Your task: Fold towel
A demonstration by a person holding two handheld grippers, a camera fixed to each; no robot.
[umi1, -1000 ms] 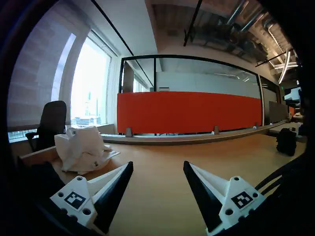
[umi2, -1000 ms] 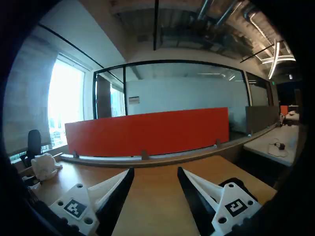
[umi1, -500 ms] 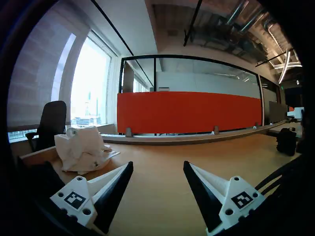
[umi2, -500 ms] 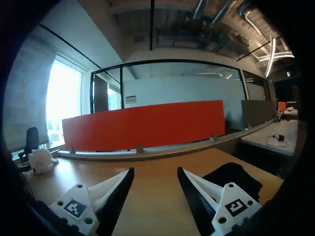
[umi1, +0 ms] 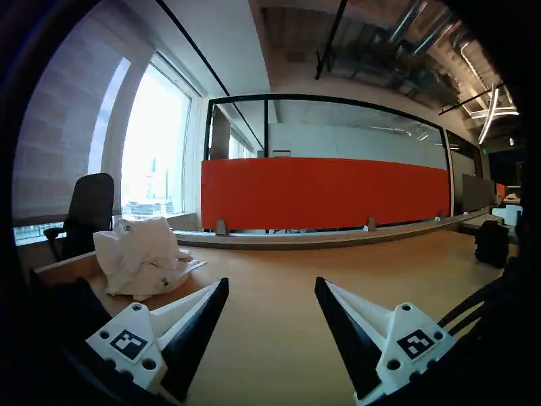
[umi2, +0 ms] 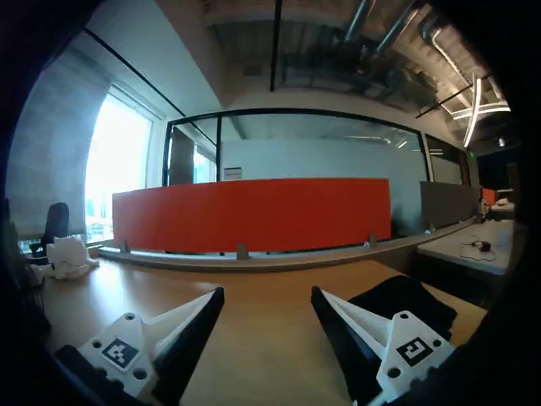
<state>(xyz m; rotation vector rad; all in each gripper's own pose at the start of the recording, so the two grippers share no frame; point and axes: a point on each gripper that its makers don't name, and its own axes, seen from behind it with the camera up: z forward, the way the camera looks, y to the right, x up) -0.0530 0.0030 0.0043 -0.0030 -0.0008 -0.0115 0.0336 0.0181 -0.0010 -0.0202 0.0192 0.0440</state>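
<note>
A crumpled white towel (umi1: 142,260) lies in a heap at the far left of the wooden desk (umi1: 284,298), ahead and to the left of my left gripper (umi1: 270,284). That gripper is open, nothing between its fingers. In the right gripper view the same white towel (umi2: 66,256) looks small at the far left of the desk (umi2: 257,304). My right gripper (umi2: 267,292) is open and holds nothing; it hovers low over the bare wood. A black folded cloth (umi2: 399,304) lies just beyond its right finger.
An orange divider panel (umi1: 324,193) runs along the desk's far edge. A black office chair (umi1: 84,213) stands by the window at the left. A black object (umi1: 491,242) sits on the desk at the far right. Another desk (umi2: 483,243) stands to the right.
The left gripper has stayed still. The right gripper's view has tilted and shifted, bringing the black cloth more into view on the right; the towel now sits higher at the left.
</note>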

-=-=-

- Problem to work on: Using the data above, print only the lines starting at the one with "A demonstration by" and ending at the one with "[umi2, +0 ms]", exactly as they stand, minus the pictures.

- Solution to this problem:
A demonstration by a person holding two handheld grippers, a camera fixed to each; no robot.
[umi1, -1000 ms] 
[umi2, -1000 ms] 
[umi1, -500 ms] 
[umi2, -500 ms] 
[umi1, +0 ms] 
[umi2, +0 ms] 

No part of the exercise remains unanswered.